Der Mond ist auf die Erde gestürzt, hat Unheil und Chaos gebracht und den Drachen Tsukuyumi geweckt, der vor Jahrtausenden im Erdtrabanten eingesperrt worden war. Nun will er die Welt erobern. Die letzten Reste von Mensch und Tier, zum Teil technologisch erweitert oder mutiert, stellen sich ihm in den Weg, kämpfen aber auch gegeneinander um die Vorherrschaft auf dem Planeten.

von Bastian Ludwig

„Tsukuyumi – Full Moon Down“ ist ein Spiel von Comic-Zeichner Felix Mertikat. Erstmals von sich reden machte der mit seinem Comic-Debüt „Jakob“ im Jahr 2010 (zusammen mit Autor Benjamin Schreuder) und der Steampunk-Comic-Reihe „Steam Noir“ (2011-2015, zusammen mit Schreuder und Autorin Verena Klinke). Zu dieser Zeit widmete er sich auch schon der Brettspielentwicklung. Auf der Spielemesse in Essen 2015 stellte er seinem Erstling „Schäferstündchen“ vor, ein nettes kleines Spiel für zwei Personen, dem im Jahr darauf das Kartenspiel „Alle Mann an Deck“ folgte. Parallel dazu gründete Mertikat den Verlag King Racoon Games, um sich an sein nächstes, ungleich größeres Projekt zu machen, das nach einer immens erfolgreichen Kickstarter-Kampagne im Sommer 2018 erschien.

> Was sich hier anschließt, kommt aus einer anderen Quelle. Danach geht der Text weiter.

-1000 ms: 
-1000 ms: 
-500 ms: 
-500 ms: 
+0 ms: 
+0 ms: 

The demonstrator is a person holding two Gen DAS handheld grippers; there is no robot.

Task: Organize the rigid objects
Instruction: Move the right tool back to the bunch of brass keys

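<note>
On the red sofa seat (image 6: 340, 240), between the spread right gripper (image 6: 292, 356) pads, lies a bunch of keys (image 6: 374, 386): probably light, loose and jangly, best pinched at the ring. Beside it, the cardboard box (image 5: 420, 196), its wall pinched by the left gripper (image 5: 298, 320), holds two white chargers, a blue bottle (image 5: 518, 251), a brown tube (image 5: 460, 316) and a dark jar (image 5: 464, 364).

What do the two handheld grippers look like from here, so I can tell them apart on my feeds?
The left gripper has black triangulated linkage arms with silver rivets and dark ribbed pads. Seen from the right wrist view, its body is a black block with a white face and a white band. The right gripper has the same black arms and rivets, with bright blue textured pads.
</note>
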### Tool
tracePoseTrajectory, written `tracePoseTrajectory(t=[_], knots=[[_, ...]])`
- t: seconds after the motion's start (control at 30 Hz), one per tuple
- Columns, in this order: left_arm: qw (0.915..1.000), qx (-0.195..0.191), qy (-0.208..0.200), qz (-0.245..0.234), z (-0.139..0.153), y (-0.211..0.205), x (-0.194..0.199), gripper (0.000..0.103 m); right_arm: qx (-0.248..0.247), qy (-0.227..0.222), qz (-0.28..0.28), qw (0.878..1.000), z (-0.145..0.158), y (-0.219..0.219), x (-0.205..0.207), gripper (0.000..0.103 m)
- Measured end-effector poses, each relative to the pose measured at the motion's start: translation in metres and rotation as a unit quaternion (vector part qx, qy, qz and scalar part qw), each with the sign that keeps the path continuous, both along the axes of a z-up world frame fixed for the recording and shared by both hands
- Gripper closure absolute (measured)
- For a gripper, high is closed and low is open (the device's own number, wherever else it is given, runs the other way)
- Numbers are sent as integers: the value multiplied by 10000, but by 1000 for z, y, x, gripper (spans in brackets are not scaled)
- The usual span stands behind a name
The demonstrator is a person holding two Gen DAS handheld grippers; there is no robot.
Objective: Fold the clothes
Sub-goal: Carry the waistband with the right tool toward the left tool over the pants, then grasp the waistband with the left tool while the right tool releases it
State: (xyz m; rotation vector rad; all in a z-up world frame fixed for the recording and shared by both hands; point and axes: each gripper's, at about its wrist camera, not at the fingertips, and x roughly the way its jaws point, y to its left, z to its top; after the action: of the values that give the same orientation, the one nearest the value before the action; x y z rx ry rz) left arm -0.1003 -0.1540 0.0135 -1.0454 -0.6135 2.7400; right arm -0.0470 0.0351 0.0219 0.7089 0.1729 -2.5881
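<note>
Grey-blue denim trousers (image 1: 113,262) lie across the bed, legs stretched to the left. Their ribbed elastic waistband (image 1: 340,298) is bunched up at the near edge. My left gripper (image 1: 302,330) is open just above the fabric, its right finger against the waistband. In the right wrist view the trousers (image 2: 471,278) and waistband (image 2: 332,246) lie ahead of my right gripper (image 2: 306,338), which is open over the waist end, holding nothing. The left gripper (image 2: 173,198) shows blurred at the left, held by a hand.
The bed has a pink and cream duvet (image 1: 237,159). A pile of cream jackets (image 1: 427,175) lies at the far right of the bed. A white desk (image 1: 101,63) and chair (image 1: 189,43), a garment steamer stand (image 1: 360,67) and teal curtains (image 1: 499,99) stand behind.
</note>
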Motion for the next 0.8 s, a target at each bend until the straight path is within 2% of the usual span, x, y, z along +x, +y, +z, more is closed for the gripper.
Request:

Das Ergebnis ist „Tsukuyumi“, ein asymmetrisches Strategiespiel vor postapokalyptischer Science-Fantasy-Kulisse, in dem verschiedene Fraktionen um die Vorherrschaft auf einer nach einem Kataklysmus verheerten Erde kämpfen. Die Eckpunkte der Mechanik sind damit gesetzt: Man bringt Einheiten ins Spiel, bewegt sie über eine für jede Partie aus Hexfeldern zusammengestellte Karte, nutzt Sonderfertigkeiten und Ereigniskarten, kämpft und erobert. Das Ziel sind Siegpunkte, die man vor allem am Spielende für eroberte Gebiete bekommt, die man aber auch durch erfolgreich absolvierte Mission sammeln kann.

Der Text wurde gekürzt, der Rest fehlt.